§ **Problem to solve**: The whole listing below is to be copied exactly, with every picture left out.

********

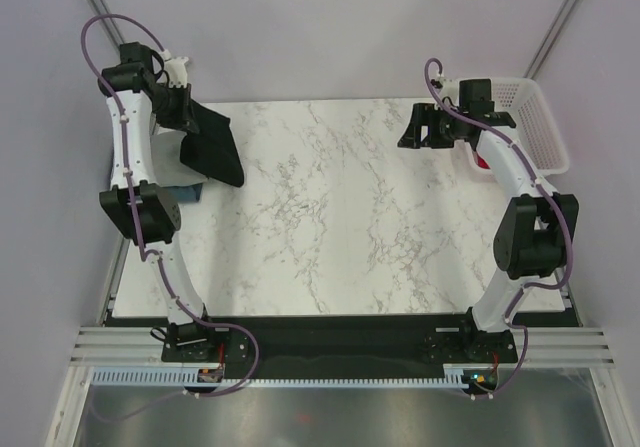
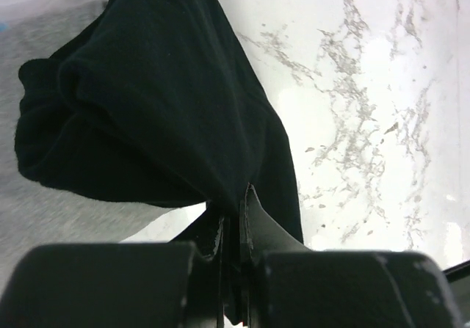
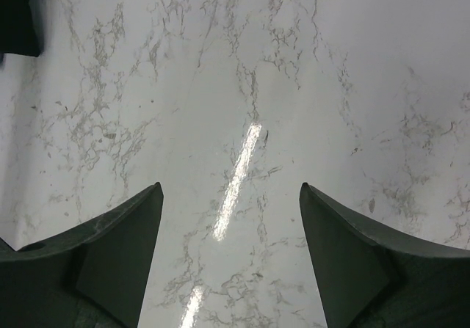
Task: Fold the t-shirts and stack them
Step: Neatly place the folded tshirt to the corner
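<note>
1. Jaws on the left arm [image 1: 128, 152] are pressed together on a fold of the black t-shirt [image 1: 212, 147]. Those on the right arm [image 1: 510, 172] stand spread wide with nothing between them and only bare marble beneath.
2. The tabletop [image 1: 330, 217] is white with grey marble veining. Both arms are bolted at its near edge, and most of its middle shows bare.
3. The black t-shirt hangs bunched from the left jaws over the far left corner of the tabletop. In the left wrist view it fans out and away from the pinch point. Whether its lower edge touches the surface I cannot tell.
4. A white lattice basket [image 1: 540, 117] sits at the far right corner, just beside the right arm's wrist and partly off the tabletop's edge.
5. A grey t-shirt [image 2: 51, 218] lies flat at the left edge, beneath and beside the hanging black one.
6. A strip of blue cloth [image 1: 188, 192] peeks out near the left arm's elbow, just below the black t-shirt.
</note>
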Robot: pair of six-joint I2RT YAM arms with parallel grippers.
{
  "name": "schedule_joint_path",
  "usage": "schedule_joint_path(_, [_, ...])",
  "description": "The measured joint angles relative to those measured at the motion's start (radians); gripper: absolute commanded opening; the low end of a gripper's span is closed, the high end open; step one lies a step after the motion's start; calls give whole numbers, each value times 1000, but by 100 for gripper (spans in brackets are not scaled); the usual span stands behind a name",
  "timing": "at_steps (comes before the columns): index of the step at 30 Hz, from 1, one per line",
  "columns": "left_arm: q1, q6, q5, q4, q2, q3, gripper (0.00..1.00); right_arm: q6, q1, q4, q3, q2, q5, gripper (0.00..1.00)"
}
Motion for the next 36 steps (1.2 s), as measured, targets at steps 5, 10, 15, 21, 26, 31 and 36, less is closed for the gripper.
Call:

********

§ **Written response**:
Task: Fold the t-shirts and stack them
Step: Neatly place the folded tshirt to the corner
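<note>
1. Jaws on the left arm [image 1: 128, 152] are pressed together on a fold of the black t-shirt [image 1: 212, 147]. Those on the right arm [image 1: 510, 172] stand spread wide with nothing between them and only bare marble beneath.
2. The tabletop [image 1: 330, 217] is white with grey marble veining. Both arms are bolted at its near edge, and most of its middle shows bare.
3. The black t-shirt hangs bunched from the left jaws over the far left corner of the tabletop. In the left wrist view it fans out and away from the pinch point. Whether its lower edge touches the surface I cannot tell.
4. A white lattice basket [image 1: 540, 117] sits at the far right corner, just beside the right arm's wrist and partly off the tabletop's edge.
5. A grey t-shirt [image 2: 51, 218] lies flat at the left edge, beneath and beside the hanging black one.
6. A strip of blue cloth [image 1: 188, 192] peeks out near the left arm's elbow, just below the black t-shirt.
</note>
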Robot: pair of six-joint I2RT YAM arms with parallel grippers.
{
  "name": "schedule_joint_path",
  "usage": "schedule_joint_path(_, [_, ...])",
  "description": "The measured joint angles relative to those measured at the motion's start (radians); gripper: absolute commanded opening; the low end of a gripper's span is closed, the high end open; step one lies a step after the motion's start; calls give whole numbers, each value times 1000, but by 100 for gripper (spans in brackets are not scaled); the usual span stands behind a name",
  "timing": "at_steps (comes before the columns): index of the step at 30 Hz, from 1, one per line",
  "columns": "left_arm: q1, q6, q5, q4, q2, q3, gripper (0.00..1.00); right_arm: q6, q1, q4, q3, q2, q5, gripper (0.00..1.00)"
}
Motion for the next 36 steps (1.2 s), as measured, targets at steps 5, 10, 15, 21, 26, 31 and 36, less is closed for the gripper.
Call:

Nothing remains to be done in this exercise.